EXERCISE GOAL:
Print the data exactly. Omit the pictures.

*** Opening of DATA ***

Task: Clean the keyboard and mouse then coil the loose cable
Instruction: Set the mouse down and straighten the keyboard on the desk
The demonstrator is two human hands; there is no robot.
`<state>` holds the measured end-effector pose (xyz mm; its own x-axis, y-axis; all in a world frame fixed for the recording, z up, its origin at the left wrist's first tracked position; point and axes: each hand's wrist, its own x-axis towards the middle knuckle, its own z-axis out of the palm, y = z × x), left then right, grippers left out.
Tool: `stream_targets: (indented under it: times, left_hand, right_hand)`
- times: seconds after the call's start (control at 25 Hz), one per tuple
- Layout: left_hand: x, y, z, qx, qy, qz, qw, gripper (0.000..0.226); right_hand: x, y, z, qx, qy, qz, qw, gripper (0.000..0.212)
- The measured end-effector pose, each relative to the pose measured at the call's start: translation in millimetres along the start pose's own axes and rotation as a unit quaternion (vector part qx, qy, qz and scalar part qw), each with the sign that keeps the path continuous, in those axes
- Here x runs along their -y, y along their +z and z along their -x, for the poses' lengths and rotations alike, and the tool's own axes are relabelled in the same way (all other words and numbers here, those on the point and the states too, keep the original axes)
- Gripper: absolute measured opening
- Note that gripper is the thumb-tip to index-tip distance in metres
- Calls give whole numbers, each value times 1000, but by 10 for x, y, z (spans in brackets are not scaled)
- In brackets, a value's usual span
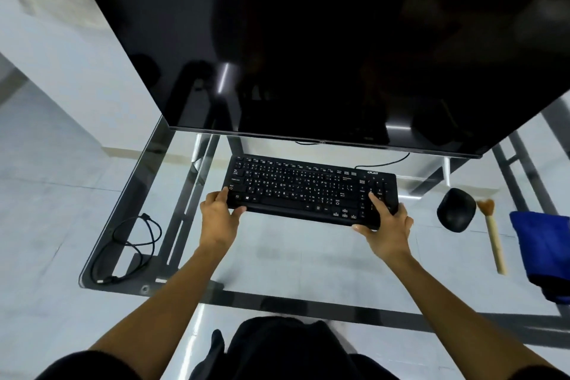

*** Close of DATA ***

EXERCISE RESULT:
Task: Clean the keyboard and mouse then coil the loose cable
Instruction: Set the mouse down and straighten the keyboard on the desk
The demonstrator is two human hands; there is no robot.
`<state>` holds the measured end-effector pose (xyz mm; its own x-axis, y-axis; all in a world frame fixed for the recording, z up, its origin at the left wrist's first tracked position; point and axes: each hand's wrist, its own x-axis towards the middle knuckle, its own z-axis out of the palm, y = z × x), left then right, grippers left out.
Tool: `stream_targets: (indented under it: times, left_hand, right_hand)`
- times: seconds after the call's start (control at 25 Hz), one per tuple
- Layout: left_hand: x, y, z, qx, qy, qz, qw, gripper (0.000..0.226); right_hand: x, y, z, qx, qy, qz, qw, gripper (0.000..0.212)
- The measured end-effector pose, each relative to the pose measured at the call's start: translation in millimetres along the start pose's own axes and rotation as a unit quaternion (vector part qx, qy, qz and scalar part qw), each with the sign that keeps the path continuous, in those axes
- Here x runs along their -y, y along their +z and z along their -x, for the poses' lengths and rotations alike, and the tool's own axes are relabelled in the same way (all other words and numbers here, those on the point and the states too, keep the original axes)
- Gripper: absolute measured opening
- Note that gripper is the thumb-tip to index-tip distance in metres
- Calls give whole numbers, each value times 1000, but by 10 for x, y, z (spans in brackets are not scaled)
- In brackets, a value's usual span

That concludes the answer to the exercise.